Neither side offered evidence as to the meaning or import of Al Houdeifi’s status as “Minister of State” under the law of Qatar. Even if it is accepted that there is an honorific component to the title, it is not clear from the evidence that the position is devoid of any status within the government.

During the relevant time period, the CEO of the Old Doha Airport, the New Doha Airport, and Qatar Airways was a single individual, Akbar Al Baker. Nahkle described Al Baker as Capital’s “biggest client.”


In the mid-2000s, the government of Qatar began planning the construction of a new airport, again under the leadership of Al Baker. The construction of the New Doha Airport created opportunities for the sale of baggage scanning systems.

In or about July 2007, L-3 engaged Capital as its representative for the sales of its equipment at New Doha Airport on a commission basis, rather than as its direct reseller.


… L-3 sought influence or relationship assistance in support of its subsequent bids on New Doha Airport sales

On June 10, 2010, Capital and L-3 entered into a two-year International Representative Agreement (the “2010 Representative Agreement”)

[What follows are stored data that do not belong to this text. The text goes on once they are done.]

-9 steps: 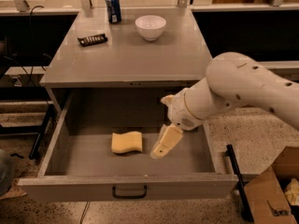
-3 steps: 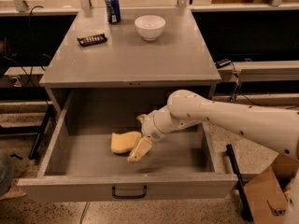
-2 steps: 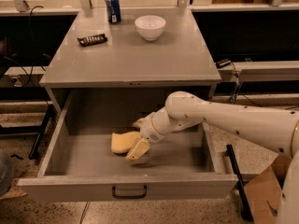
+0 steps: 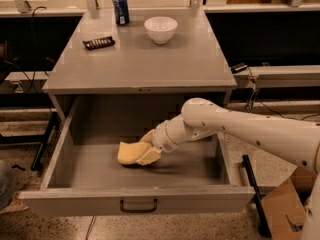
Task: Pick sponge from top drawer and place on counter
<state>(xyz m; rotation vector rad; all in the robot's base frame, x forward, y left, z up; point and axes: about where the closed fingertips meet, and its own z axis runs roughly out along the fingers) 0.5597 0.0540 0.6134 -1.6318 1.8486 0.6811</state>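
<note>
A grey counter (image 4: pixel 135 64) tops a cabinet whose top drawer (image 4: pixel 200 200) stands pulled fully out toward the camera, its deep interior open to view. A white robot arm (image 4: pixel 250 129) reaches in from the right edge, crossing over the drawer's right wall and angling down to the drawer floor. A cardboard box (image 4: pixel 287 209) sits on the floor at lower right, beside the drawer.

On the counter, near its back edge, a white bowl (image 4: pixel 161 29) stands right of centre. A blue can (image 4: pixel 120 8) stands upright to the bowl's left, and a dark wrapped bar (image 4: pixel 98 43) lies flat nearer the left edge.

Inside the drawer, the pale yellow sponge (image 4: pixel 128 154) lies on the floor, left of centre. The gripper (image 4: pixel 148 151) is at the sponge's right end and seems to be touching it; its tan colour merges with the foam, so whether it has closed on the sponge cannot be told. A small dark pull handle (image 4: pixel 138 206) sits centred on the drawer's front panel.
</note>
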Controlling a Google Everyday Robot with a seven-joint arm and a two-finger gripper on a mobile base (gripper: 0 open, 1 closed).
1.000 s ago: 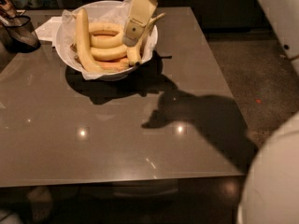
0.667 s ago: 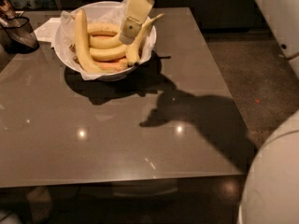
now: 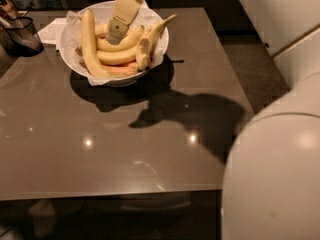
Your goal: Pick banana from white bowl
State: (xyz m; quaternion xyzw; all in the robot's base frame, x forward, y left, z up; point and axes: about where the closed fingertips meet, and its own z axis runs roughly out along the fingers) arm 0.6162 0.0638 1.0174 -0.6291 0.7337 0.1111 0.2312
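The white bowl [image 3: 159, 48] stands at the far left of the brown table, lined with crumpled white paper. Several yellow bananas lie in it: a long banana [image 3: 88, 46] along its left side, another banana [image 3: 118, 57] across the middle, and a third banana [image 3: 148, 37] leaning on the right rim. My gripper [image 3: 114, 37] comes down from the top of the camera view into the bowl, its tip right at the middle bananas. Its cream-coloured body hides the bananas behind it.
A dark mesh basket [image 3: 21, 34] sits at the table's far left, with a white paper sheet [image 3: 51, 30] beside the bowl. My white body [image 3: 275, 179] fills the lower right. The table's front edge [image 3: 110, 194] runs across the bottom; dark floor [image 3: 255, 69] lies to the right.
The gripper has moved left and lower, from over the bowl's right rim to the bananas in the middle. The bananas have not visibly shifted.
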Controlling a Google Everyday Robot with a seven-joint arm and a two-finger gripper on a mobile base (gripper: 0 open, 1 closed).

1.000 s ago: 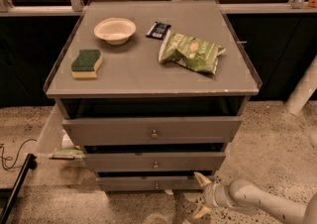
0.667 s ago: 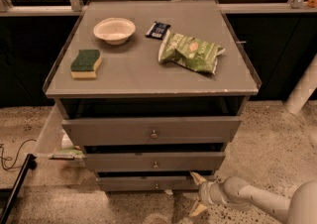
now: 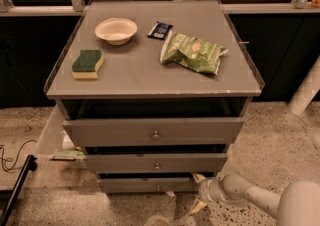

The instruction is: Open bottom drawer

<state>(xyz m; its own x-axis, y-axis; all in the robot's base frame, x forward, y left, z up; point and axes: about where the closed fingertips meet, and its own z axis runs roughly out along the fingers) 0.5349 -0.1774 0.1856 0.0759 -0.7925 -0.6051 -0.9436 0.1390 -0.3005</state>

The Representative Services also required Capital to provide L-3 with certain relationship services, such as:

• “maintain[ing] continuous liaison with customer decision makers;”
• “[a]dvis[ing] the customer concerning selection of Products and Services,” such as eXaminers.


According to the opinion, during the bench trial after being asked whether Al Houdeifi’s ownership stake in and relationship to Capital motivated L-3 to enter into the 2010 Representative Agreement, L-3’s William Frain testified as follows:

THE COURT: All right. If you had simply paid Capital, you and your company would have a Foreign Corrupt Practices Act problem in paying them, correct?

THE WITNESS: Prior to 2010?



THE COURT: So entering into this agreement gave your company cover for any kind of an allegation that you had violated the Foreign Corrupt Practices Act[?]


The opinion states, under the heading “Conclusions of Law” in pertinent part:

“Frain testified that entering into the 2010 Representative Agreement helped rid L-3 of any suggestion that it was paying Capital merely for its connection to or influence with Qatari officials. It is not inherently a frustration of federal or New York policy to pay private individuals or entities for their assistance in procuring government contracts, though it may be. Nevertheless, L-3 did not want to create even the suggestion of improper payments or conduct. As noted, Al Houdeifi was a major shareholder of Capital and continued to hold the title of “Minister of State.” A payment to a foreign government official under certain circumstances could be a violation of the Foreign Corrupt Practices Act.”

As to the end result, the court rejected certain of Capital’s claims but did award it nearly $250,000 in commissions and projected commissions.

The reference to Smiths in the above opinion refers to U.K.-based Smiths Detection Ltd.